## REQUIRED ACTION
The reply should consist of the entire listing, word for word.

┄┄┄┄┄┄

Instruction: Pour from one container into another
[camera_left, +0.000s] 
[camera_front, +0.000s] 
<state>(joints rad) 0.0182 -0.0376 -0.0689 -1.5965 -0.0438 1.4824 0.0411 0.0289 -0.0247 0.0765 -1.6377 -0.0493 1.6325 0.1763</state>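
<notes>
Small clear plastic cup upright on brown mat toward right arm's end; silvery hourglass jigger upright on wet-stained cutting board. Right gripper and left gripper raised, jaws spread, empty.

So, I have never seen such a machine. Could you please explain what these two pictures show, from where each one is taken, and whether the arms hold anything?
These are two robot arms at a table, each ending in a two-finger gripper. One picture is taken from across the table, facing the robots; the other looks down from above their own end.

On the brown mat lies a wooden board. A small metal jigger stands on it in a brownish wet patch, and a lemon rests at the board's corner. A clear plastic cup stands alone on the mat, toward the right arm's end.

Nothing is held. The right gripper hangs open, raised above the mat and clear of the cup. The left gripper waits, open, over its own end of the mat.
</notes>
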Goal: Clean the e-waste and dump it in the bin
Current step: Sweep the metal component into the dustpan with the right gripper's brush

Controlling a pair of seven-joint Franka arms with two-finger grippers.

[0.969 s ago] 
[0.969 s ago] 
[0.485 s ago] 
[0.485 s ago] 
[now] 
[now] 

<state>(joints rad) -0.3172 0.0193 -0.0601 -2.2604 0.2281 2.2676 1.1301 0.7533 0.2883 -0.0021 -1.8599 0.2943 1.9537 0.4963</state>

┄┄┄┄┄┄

## COMPLETED TASK
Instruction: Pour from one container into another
[camera_left, +0.000s] 
[camera_front, +0.000s] 
<state>(joints rad) 0.0182 -0.0376 -0.0689 -1.5965 -0.0438 1.4824 0.0411 0.0289 -0.0247 0.0765 -1.6377 -0.0493 1.6325 0.1763</state>
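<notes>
Small clear plastic cup upright on brown mat toward right arm's end; silvery hourglass jigger upright on wet-stained cutting board. Right gripper and left gripper raised, jaws spread, empty.

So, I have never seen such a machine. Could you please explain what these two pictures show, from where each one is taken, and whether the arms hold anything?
These are two robot arms at a table, each ending in a two-finger gripper. One picture is taken from across the table, facing the robots; the other looks down from above their own end.

On the brown mat lies a wooden board. A small metal jigger stands on it in a brownish wet patch, and a lemon rests at the board's corner. A clear plastic cup stands alone on the mat, toward the right arm's end.

Nothing is held. The right gripper hangs open, raised above the mat and clear of the cup. The left gripper waits, open, over its own end of the mat.
</notes>
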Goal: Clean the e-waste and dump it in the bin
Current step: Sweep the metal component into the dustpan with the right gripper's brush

Controlling a pair of seven-joint Franka arms with two-finger grippers.

[0.969 s ago] 
[0.969 s ago] 
[0.485 s ago] 
[0.485 s ago] 
[now] 
[now] 

<state>(joints rad) -0.3172 0.0193 -0.0601 -2.2604 0.2281 2.2676 1.1301 0.7533 0.2883 -0.0021 -1.8599 0.2943 1.9537 0.4963</state>

Exercise complete, with nothing further to add.